Honoring Sandy Phillips: A Legacy of Service Lives On

The University’s Student Government Association office highlights its connection to former officer and Pan Am 103 victim.
Kelly Homan Rodoski Dec. 18, 2025

When German Nolivos ’26 became president of the University’s Student Government Association (SGA) in 2024, he noticed something curious in his new email signature: “Sandy Phillips Student Government Association Office.” Like many students before him, Nolivos wondered, “Who was this person, and why was the office named after him?”

That question led Nolivos on a journey that would result in the renovation of the SGA office to honor a young leader whose life was cut tragically short 37 years ago.

Frederick Sandford “Sandy” Phillips was one of 35 Syracuse students who died in the terrorist attack of Pan Am Flight 103 in 1988. Nolivos set about furthering Phillips’ legacy as a student leader by highlighting his presence in the office.

Photo of a man with dark hair and smiling
Sandy Phillips

Phillips was not a typical college student. At 27 years old, he had already worked in his father’s Arkansas business for three years before deciding to continue his education at the School of Management (now the Whitman School).
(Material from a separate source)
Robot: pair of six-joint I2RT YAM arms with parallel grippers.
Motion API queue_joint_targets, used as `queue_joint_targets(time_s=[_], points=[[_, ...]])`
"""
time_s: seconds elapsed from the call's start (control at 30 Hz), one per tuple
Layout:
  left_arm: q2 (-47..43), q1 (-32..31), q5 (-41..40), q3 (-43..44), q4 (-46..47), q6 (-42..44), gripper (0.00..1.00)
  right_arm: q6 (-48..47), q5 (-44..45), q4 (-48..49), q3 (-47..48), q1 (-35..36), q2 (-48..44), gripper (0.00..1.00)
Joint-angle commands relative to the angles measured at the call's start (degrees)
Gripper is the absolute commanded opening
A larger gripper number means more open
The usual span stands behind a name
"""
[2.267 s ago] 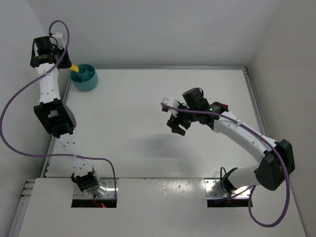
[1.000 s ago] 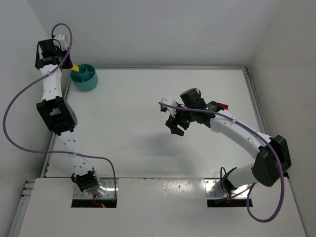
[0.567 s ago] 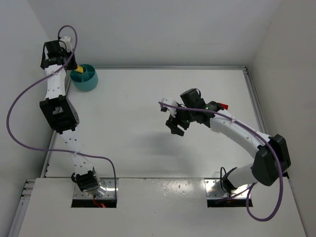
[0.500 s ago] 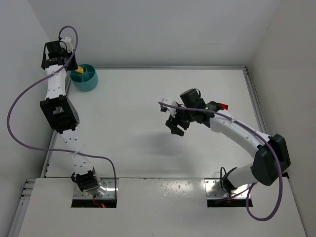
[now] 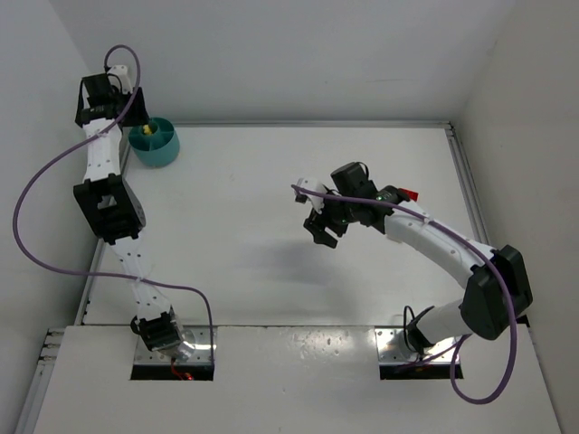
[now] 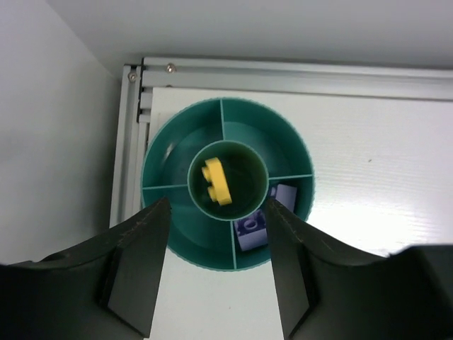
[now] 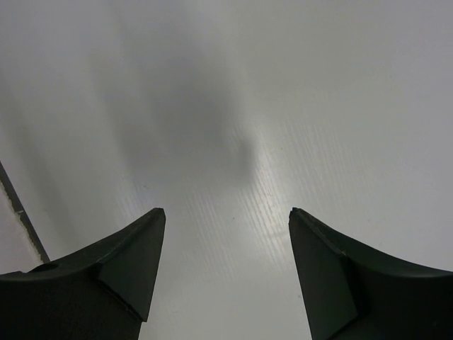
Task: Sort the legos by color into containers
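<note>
The round teal bowl (image 5: 156, 145) stands at the table's far left corner and fills the left wrist view (image 6: 163, 166). A yellow lego (image 6: 216, 182) lies in its round centre compartment. Two blue legos (image 6: 253, 228) lie in the lower right compartments. My left gripper (image 6: 218, 205) hangs open and empty straight above the bowl; it also shows in the top view (image 5: 127, 116). My right gripper (image 5: 318, 222) is open and empty above the bare middle of the table, as in the right wrist view (image 7: 226, 211). No red lego shows clearly.
A metal rail (image 6: 297, 69) runs along the table's far edge just behind the bowl, with the left wall (image 6: 49, 142) close beside it. A small red piece (image 5: 412, 194) shows next to my right forearm; I cannot tell what it is.
The yellow lego was between my left fingers at the bowl's rim; now it lies in the bowl's centre compartment and the left gripper is open. My right gripper shifted slightly left.
</note>
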Motion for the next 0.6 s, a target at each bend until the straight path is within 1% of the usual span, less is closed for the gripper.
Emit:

After transferring credits from the University of Arkansas, where he had started his college journey, Phillips arrived at Syracuse as a junior with a sharper vision of what he wanted: to widen his horizons through intellectual challenges, travel and participation in student government.

Phillips was a talented musician, athlete and poet—whose Southern charm and infectious personality made him unforgettable. But it was his character that truly set him apart.

“He had this contagious personality,” says John Mandyck ’89, G’92, who served as SGA president when Phillips was operations vice president. “He always had this bright twinkle in his eye, like the world was full of endless possibilities. He was always positive with a can-do spirit.”

Phillips didn’t shy away from campus involvement. He dove in with both feet, becoming a driving force in the SGA. One of his signature accomplishments was leading a campaign to install lighting on the Quad.

“That was Sandy’s project,” Mandyck says. Phillips navigated through different parts of the administration, scheduling meetings and pushing the initiative forward. When the lights finally came on, a small group gathered to celebrate. It epitomized everything Phillips stood for: detail-oriented work focused on the greater good, making campus a safer, more welcoming place for everyone.

“He was always concerned about what other people thought, what other people felt and really conscious of what was the greater good,” Mandyck says.

Ensuring a Legacy Lives on Forever

On Dec. 21, 1988, Phillips was returning home from a semester abroad in London, carrying Christmas gifts and stories to share with his family. He was aboard Pan Am Flight 103 when a terrorist attack brought the plane down over Lockerbie, Scotland, killing all 259 people on board and 11 on the ground. Phillips was among 35 students who spent the fall semester studying in London and Florence through the University’s Division of International Programs Abroad, now Syracuse Abroad.

Wall with a quote from Sandy Phillips and plaques
An inspirational quote from Sandy Phillips is now on the wall in the Student Government Association office in the Schine Student Center.

For decades, Phillips’s memory lived on primarily through scholarships and events. The SGA office bore his name, but beyond a line in an email signature, few current students knew his story.

That changed when Nolivos, a 2025-26 Remembrance Scholar who had spent nearly every day in the office since his freshman year, decided it was time to truly honor Phillips’s legacy. During an office renovation project coinciding with the organization’s name change from Student Association back to Student Government Association, Nolivos saw an opportunity.

“We need to change our name, we need new furniture, we need storage,” German recalls thinking. “This is the perfect opportunity to showcase the history that’s been hiding in drawers.”

Inspiring Future Generations of Leaders

A colorized photograph of Phillips now hangs prominently on the wall, alongside historical plaques tracking SGA leadership through the decades. A quote from Phillips’s own poetry, retrieved from University Archives, is now emblazoned on a wall to inspire students. A letter from President George H.W. Bush, which had sat forgotten in a corner, now has a place of honor. New signage will soon be added to the office’s main door.

“The whole office tells a story now,” says Nolivos. When new members join and ask about the photograph, current leaders can point to Phillips’s image and share his impact.

Nolivos has found his own inspiration in Phillips’ story. He wrote about Phillips in his Remembrance Scholar application, recognizing that the space where he worked every day represented something profound: a 27-year-old student who brought business experience, maturity and genuine care for others to make his campus community better.

“I think he would be proud to see that we have a space like this, especially that it’s named after him,” Nolivos says. “Each year there are students like my team members and me making sure we’re remembering this and that new students know why we are this way.”

Mandyck believes Phillips would be humbled by the recognition, but proud of what the scholarships and Remembrance accomplish: empowering good people to do good things, uniting communities across continents and keeping alive the spirit of service that defined Phillips’s too-brief time at Syracuse.